We are using Serilog in an application that runs as a Windows Service. One of our customers has recently experienced unexpected shutdowns of their machines. Upon restarting, our Service fails to start and we find that Serilog.Extensions.Hosting.dll has been completely overwritten with NUL bytes:

image

The size and last modified date of the file remain the same. The customer can fix the problem by running a Repair of the installation via Add/Remove Programs. This has happened several times and this is the only file affected.

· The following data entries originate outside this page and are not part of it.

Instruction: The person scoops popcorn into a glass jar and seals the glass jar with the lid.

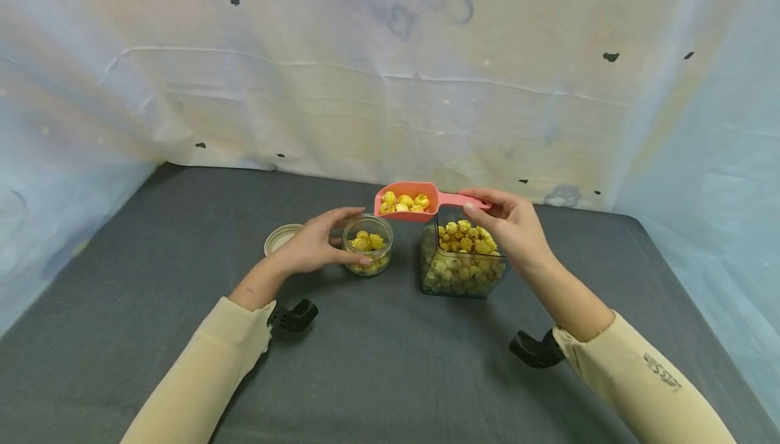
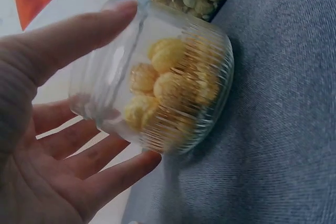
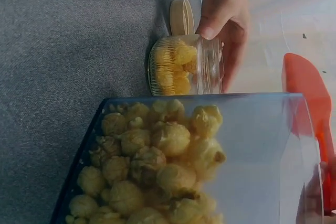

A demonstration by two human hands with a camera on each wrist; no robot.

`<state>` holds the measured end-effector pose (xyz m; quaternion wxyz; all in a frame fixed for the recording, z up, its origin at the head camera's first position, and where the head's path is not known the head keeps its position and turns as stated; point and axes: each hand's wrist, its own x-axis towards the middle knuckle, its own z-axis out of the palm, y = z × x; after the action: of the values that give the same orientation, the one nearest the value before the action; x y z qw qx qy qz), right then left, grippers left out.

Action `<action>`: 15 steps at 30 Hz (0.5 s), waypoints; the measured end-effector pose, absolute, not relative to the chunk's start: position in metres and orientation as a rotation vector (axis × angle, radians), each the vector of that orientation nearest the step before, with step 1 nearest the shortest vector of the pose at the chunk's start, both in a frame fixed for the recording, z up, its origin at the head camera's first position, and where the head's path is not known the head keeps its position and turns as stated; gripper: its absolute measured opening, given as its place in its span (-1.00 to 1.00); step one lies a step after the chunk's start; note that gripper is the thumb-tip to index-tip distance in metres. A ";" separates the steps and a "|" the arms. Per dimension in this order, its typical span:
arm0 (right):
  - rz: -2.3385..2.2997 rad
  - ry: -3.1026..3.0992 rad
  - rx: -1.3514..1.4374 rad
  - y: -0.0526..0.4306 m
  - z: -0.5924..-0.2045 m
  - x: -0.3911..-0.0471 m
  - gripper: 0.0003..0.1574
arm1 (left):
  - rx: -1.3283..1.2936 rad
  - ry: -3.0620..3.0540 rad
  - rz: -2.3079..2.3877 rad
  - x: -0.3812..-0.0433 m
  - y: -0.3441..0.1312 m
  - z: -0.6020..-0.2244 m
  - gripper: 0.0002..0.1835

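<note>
Beside the ribbed glass jar point(image 1: 376, 264) gripped by the left hand point(image 1: 313, 244), a smooth coral scoop point(image 1: 433, 200) is pinched by the right hand point(image 1: 513, 224) above a grey, cloth-covered table point(image 1: 390, 363) backed by creased sheeting point(image 1: 365, 112).

One left hand point(image 1: 317, 241) and one right hand point(image 1: 514, 224) made two, with two sleeves point(image 1: 204, 359) and two black wrist mounts point(image 1: 294, 317). There was one scoop point(image 1: 434, 199), one jar point(image 1: 381, 262), one lid point(image 1: 279, 235), one box point(image 1: 466, 275) and one desk point(image 1: 390, 369). At least five popcorn pieces point(image 1: 405, 200) sat in the scoop; several were in the jar, and the box held dozens, too many for an exact count.
</note>
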<state>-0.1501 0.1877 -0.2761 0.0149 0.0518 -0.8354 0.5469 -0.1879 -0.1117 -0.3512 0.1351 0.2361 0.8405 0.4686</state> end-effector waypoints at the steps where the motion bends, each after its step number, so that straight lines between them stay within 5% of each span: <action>1: 1.698 -2.613 0.153 0.187 -0.276 -0.150 -0.57 | 0.680 2.432 1.367 -0.188 -0.112 -0.352 -0.06; 15: 1.616 -2.781 0.085 0.185 -0.273 -0.154 -0.58 | 0.617 2.380 1.394 -0.190 -0.108 -0.356 -0.12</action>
<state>-0.1536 0.1850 -0.2726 -0.0381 0.0265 -0.8637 0.5018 -0.1902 -0.1076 -0.3564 0.1572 0.2156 0.8316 0.4871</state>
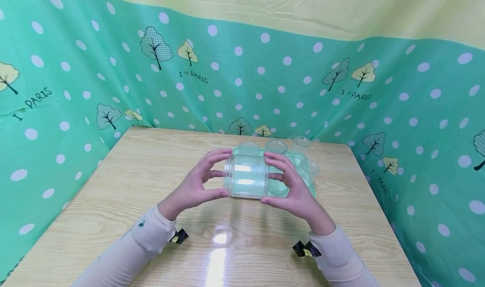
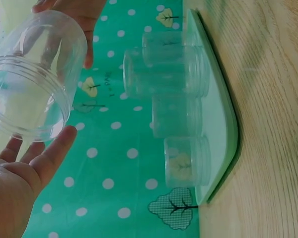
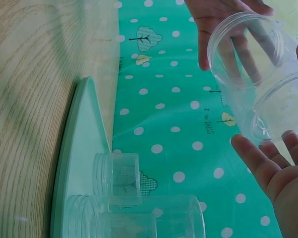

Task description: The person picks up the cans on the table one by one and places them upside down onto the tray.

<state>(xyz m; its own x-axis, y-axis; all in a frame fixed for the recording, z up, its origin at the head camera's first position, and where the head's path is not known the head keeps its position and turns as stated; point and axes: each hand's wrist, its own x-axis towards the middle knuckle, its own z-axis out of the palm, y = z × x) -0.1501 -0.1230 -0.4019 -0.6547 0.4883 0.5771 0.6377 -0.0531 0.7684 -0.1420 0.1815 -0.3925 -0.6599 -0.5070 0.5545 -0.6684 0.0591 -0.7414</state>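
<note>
A large clear plastic jar lies sideways in the air between both hands, raised above the table. My left hand holds its threaded mouth end, fingers over the top and thumb below. At the base end, my right hand grips with fingertips and thumb spread round the edge. In the left wrist view the jar's wide mouth shows no lid, and the inside looks empty. Behind the jar, a pale green tray bears several smaller and larger clear jars, standing mouth down.
The wooden table carries the tray towards its back right. A green dotted cloth hangs as a wall behind the table and along both sides. The held jar partly covers the tray in the head view.
</note>
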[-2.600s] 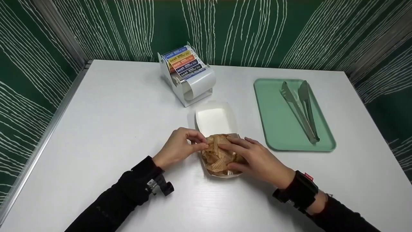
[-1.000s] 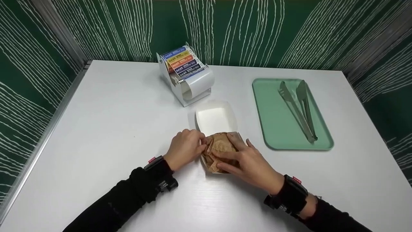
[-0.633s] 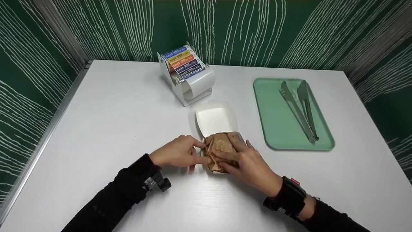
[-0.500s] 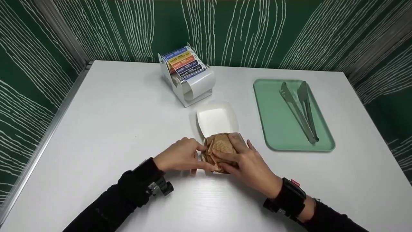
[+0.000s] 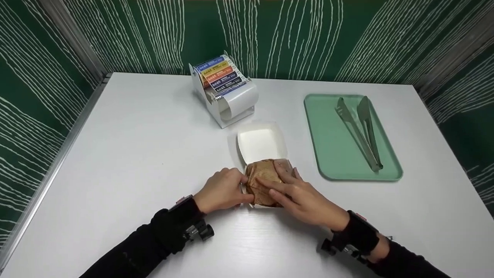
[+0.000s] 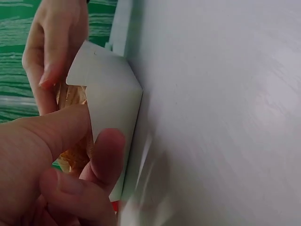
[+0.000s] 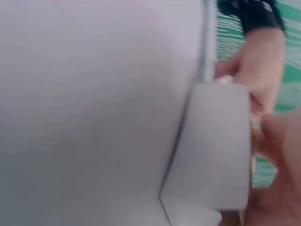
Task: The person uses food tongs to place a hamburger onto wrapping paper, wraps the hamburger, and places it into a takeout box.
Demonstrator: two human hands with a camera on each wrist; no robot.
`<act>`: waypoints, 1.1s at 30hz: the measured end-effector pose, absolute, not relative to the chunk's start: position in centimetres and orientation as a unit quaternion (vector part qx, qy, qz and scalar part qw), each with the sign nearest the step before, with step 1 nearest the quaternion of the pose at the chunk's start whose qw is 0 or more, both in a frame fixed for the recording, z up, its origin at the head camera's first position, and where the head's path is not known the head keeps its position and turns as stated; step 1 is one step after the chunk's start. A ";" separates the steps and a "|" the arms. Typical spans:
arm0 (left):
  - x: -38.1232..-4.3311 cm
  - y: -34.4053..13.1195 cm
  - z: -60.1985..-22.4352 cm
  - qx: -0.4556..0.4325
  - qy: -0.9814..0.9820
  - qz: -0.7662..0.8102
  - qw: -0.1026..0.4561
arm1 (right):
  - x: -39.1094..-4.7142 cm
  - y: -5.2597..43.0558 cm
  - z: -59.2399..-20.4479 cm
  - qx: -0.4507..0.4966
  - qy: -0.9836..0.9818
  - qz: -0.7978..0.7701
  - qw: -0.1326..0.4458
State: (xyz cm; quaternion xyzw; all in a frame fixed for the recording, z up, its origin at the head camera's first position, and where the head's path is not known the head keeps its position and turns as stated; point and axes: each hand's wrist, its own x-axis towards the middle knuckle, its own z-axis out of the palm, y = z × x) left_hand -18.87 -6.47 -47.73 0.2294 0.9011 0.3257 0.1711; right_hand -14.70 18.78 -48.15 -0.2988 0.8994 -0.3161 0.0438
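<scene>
A brown paper-wrapped burger [image 5: 262, 189] sits in the lower half of a white burger box [image 5: 261, 144], whose lid lies folded back. My left hand [image 5: 224, 191] is at the box's left side. In the left wrist view, one digit reaches inside against the brown wrapper [image 6: 73, 96], and a fingertip lies outside the white box wall [image 6: 110, 103], so the hand pinches that wall. My right hand [image 5: 305, 197] rests on the wrapped burger with its fingers extended. The right wrist view is blurred; the box side [image 7: 211, 146] hides most of the burger there.
A white dispenser [image 5: 241, 100] with several coloured label strips stands behind the box. To the right lies a green tray [image 5: 328, 154] bearing metal tongs [image 5: 361, 135]. The white table [image 5: 135, 154] meets a green wall with white streaks at the back.
The wrapper's loose folds on the left have been tucked down, and its top looks smoother. My left hand has moved from the wrapper's top to the box's left edge. The right hand has stayed on the burger.
</scene>
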 end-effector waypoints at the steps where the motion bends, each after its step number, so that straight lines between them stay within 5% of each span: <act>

I have found reports of this issue online (link, link) except that these relate to files which were being written at the time of the power loss. I do not know why this would be the case for a .NET assembly.

I have re-emphasised to our customer the importance of preventing sudden unplanned shutdowns, and have also asked them to exempt our application from anti-virus scanning. However I am asking here whether there is anything special about Serilog.Extensions.Hosting.dll, or perhaps in the way we are using it, that would make it prone to this kind of corruption?

We are using v5.0.1 of the Serilog.Extensions.Hosting package and v2.12.0 of Serilog.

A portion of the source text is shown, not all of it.